Del caso che il libro ha rappresentato in Gran Bretagna (e della serie tv che ha preceduto questo film alla fine degli '80) leggete su Nocturno di febbraio. Io non ho letto il libro quindi mi limito a parlare della pellicola come invece Fabrizio Fogliato non poteva fare al momento di scrivere il suo servizio, essendo essa nelle sale italiane dal 2 marzo.
Come in ogni film del sottogenere 'case infestate, si diceva, della trama (che probabilmente ormai conoscerete già) è presto detto: il giovane avvocato vedovo Kipps (Radcliffe) viene inviato a curare la successione testamentaria della proprietaria della 'maledetta' casa nella palude, morta suicida dopo l'annegamento del figlio in quest'ultima.
Ma, va da sé, il fantasma non intende mollare la magione e le sue apparizioni si fan sempre più frequenti e minacciose.
L'indagine del malinconico avvocato diventa quindi un disperato tentativo di rimediare alla terribile ingiustizia che la donna (un po' come nella ghost story di marca japan-horror) sembra aver patito in vita.
Plot abbastanza risaputo, dunque, e non servito secondo me da una sceneggiatura particolarmente raffinata: l'abbandono del figlio piccolo a Londra da parte di Kipps, l'arrivo nel gelido villaggio e l'ostilità dei locali, insomma tutti i "preliminari" psicologici del dramma che va ad esplodere, vengono esposti in maniera piuttosto spiccia e senza sfumature.
Forse Watkins si rende conto che si tratta di un bel baule di luoghi comuni (ma nemmeno cerca di rinnovarli) e cerca di uscire alla svelta da quella palude (più insidiosa di quella intorno alla casa) per entrare nel vivo della faccenda.
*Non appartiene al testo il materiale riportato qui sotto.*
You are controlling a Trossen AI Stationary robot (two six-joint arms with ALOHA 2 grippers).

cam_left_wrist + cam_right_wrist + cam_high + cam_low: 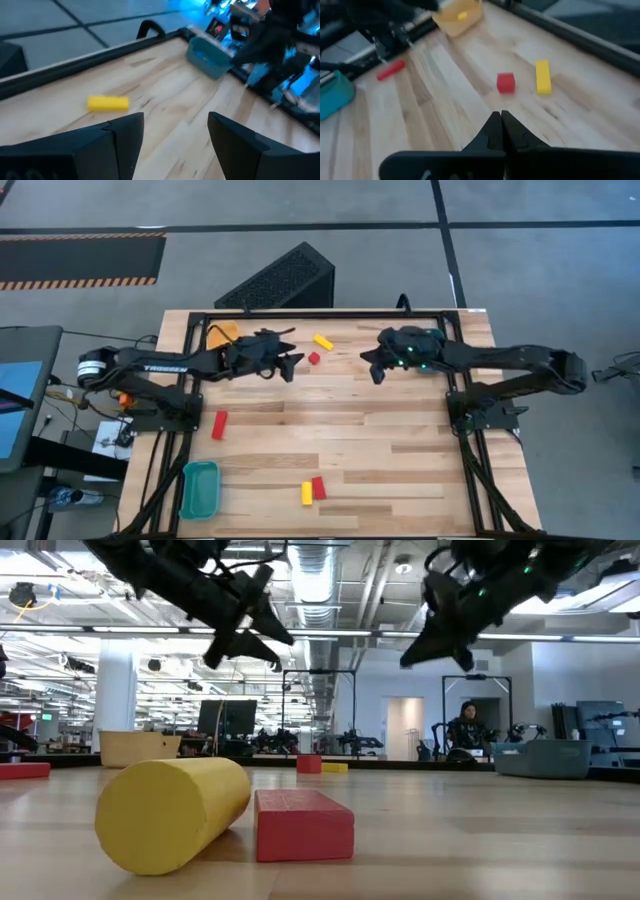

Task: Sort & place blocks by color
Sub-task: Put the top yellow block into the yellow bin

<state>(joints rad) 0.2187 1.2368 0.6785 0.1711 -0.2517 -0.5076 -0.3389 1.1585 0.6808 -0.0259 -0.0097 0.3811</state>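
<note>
Left pincer (pixel 291 361) half-open, empty; red cube (pixel 314 359) just beside at three o'clock, yellow bar (pixel 323 341) lying diagonal beyond; right pincer (pixel 372 368) shut, farther.

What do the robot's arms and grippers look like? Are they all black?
Mostly, yes. Both arms are dark and jointed. The left arm has white lettering along it and a pale ring near its base. The right arm has small green lights near its wrist. Each gripper, like the left gripper and right gripper, has two dark wedge-shaped fingers.
</note>
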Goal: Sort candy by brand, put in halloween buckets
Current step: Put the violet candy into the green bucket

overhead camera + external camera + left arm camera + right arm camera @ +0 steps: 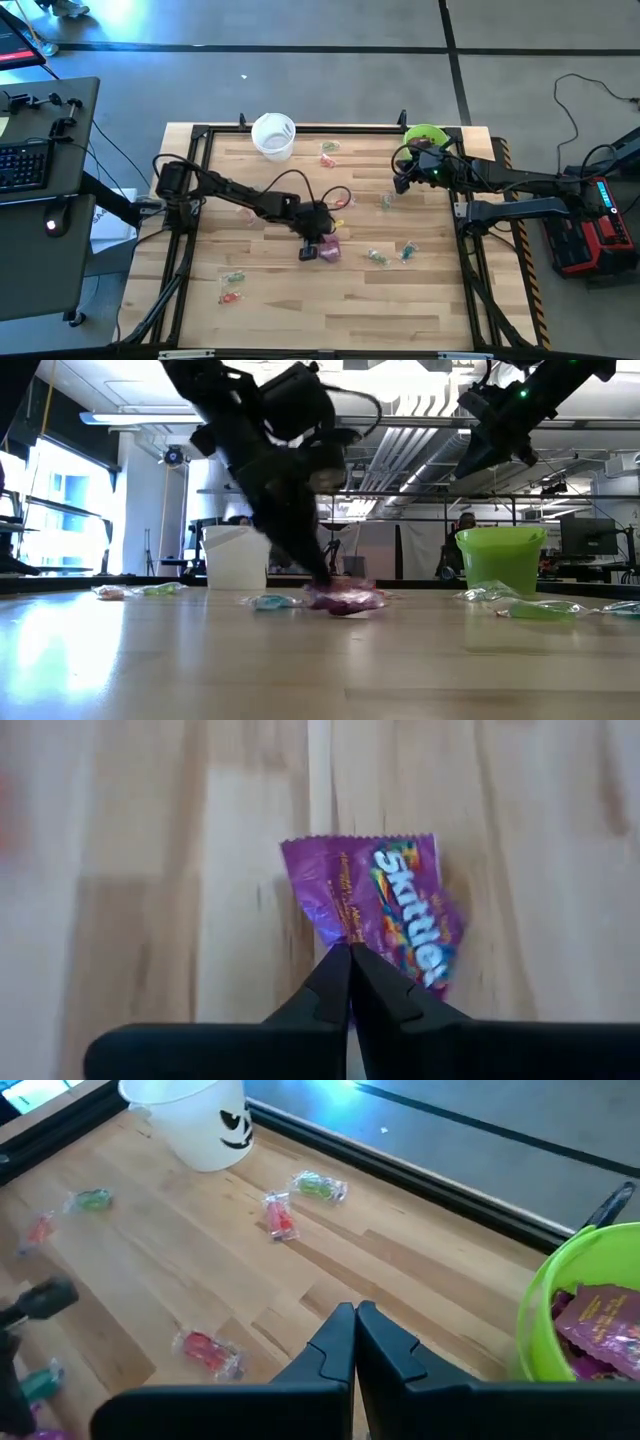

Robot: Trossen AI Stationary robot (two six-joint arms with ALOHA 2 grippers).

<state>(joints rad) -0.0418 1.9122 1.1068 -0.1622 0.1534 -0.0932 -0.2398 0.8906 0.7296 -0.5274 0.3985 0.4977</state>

Che chiaramente è la suspence delle notti trascore nella casa maledetta, preda degli assalti fantasmatici della Nera Signora al Giovin Signore cercatore di verità.
Al cui personaggio peraltro non giova particolarmente l'interpretazione di Occhioni Radcliffe, che chiaramente intende scrollarsi di dosso l'insopportabile maghetto cui deve lo stardom ma, nella parte dell'eroe tormentato dalla perdita dell'amatissima moglie per parto, a mio parere è assai meno struggente - per esempio - di un Johnny Depp nell'analogo ruolo in From Hell (da noi La vera storia di Jack lo Squartatore, titolo imbelle ma da rivalutare, anche se distantissimo dal fumetto-capolavoro di Alan Moore).
Cosa resta dunque di questo film, se la storia è scontata, la sceneggiatura prevedibile e la recitazione non intensa? Solo le efficaci riprese degli incombenti arredi della vecchia casa nel buio e le bambole, come sempre inquietanti coi loro occhi fissi nel vuoto?
No, c'è un'altra componente che alla fine vien fuori prepotente e domina la parte centrale del film giustificandone la visione: la PAURA. Sana, vecchia paura delle improvvise apparizioni del fantasma e del suo bambino tristemente sprofondato nel (e risorgente dal) fango. Quando Kipps/Radcliffe è solo nella casa di notte e in ogni stanza lo perseguita una visione di morte, anche da spettatori navigati dell'horror, si salta sulla sedia. E si comincia a temere di dover andare a letto da soli nel buio alla fine del film.Non è una cosa banale: ci sono film in cui si squartano decine di personaggi e comparse senza che ciò generi la minima paura (magari schifo) e film in cui sono allineati gli stessi elementi che in questo, eppure là la vera suspence non scatta, qua sì. Perché? Autosuggestione, calcolata alchimia riuscita, gioco sporco (appare fantasma-botto sonoro e noi saltiamo)? Non ve lo so dire, ma la sensazione è stata quella.
E se il fine di un film dell'orrore è quello storico di "far paura" (se n'era parlato in tutt'altro contesto e per tutt'altra problematica a proposito del film Martyrs), questo ci riesce. Non innova il linguaggio cinematografico (nè quello dell'horror in particolare), non ci troveremo a parlare di citazioni tarantiniane o di scene cult, ma nella paura ci ritroviamo invischiati.
Un altro problema di queste trame fortemente radicate nel fantastico è come uscirne: risolvere la situazione? Il film s'affloscia proprio sul finale. Lasciarla sospesa? Bisogna essere dei maestri alla Lynch, se no sembra un film incompiuto. Rilanciare sul finale col ritorno del fantasma che appariva scacciato?Sembra che stai già lanciando il sequel.
Invece devo dire che Watkins (o Susan Hill) - pur scegliendo un finale un po' "alla The Others" (l'immancabile) - riesce a chiudere la sua trama senza deludere, anzi riuscendo a saldare il dolore di Kipps a quello del fantasma, dando un senso (e una stuzzicante ambiguità interpretativa finale) al clima di disperato dolore che pervade l'intero film, con tutte quelle famiglie sconvolte dalle continue morti dei figli bambini (è questo l'ambiente psicologico più interessante intenso offertoci dal film).
Dice la pagina sul film di Wikipedia che esso è stato definito dalla stampa angloamericana "il film più pauroso dell'anno". Non so se sia vero o se sia una frase promozionale, ma personalmente concordo.
Se un'ora e mezza di solida suspence vi vale 8,5 euro, la Nera Signora vi aspetta.